■ TASK PROMPT:
Wherever the string "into" occurs in a line of these records, report that line.

╭─ SOURCE DATA

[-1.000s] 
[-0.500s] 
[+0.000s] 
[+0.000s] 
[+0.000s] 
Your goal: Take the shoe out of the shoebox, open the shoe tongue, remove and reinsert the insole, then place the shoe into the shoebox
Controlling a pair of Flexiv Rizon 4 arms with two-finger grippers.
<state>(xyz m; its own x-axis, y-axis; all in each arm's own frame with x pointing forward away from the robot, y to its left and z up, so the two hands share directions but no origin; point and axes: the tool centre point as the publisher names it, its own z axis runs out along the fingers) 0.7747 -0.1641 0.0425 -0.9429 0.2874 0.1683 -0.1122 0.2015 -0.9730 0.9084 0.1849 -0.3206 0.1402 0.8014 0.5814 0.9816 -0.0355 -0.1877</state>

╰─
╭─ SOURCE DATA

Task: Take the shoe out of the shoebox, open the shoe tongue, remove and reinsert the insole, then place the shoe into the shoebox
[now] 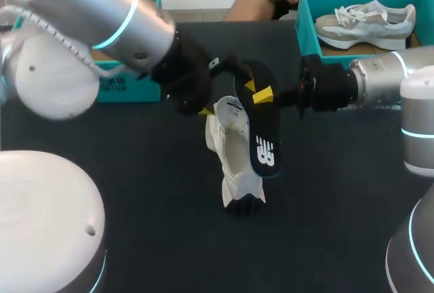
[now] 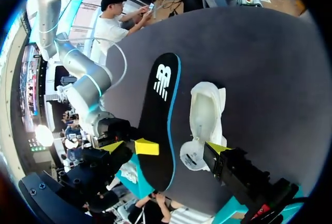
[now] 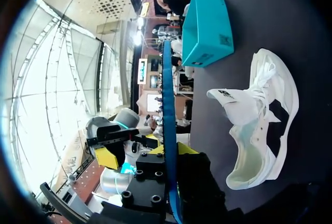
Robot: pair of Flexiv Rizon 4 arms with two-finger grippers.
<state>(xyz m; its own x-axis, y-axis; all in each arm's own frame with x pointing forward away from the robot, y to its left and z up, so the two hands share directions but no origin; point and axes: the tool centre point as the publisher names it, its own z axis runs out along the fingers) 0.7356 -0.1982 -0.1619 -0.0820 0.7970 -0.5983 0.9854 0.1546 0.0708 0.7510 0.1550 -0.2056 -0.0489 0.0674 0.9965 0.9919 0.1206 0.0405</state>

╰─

■ SOLVED PROBLEM:
Your goal: Take the shoe out of the shoebox, open the shoe tongue, remove and reinsert the insole, then place the shoe into the shoebox
Task: Take the shoe out of the shoebox, open the shoe tongue, remove and reinsert the insole, then place the shoe into the shoebox

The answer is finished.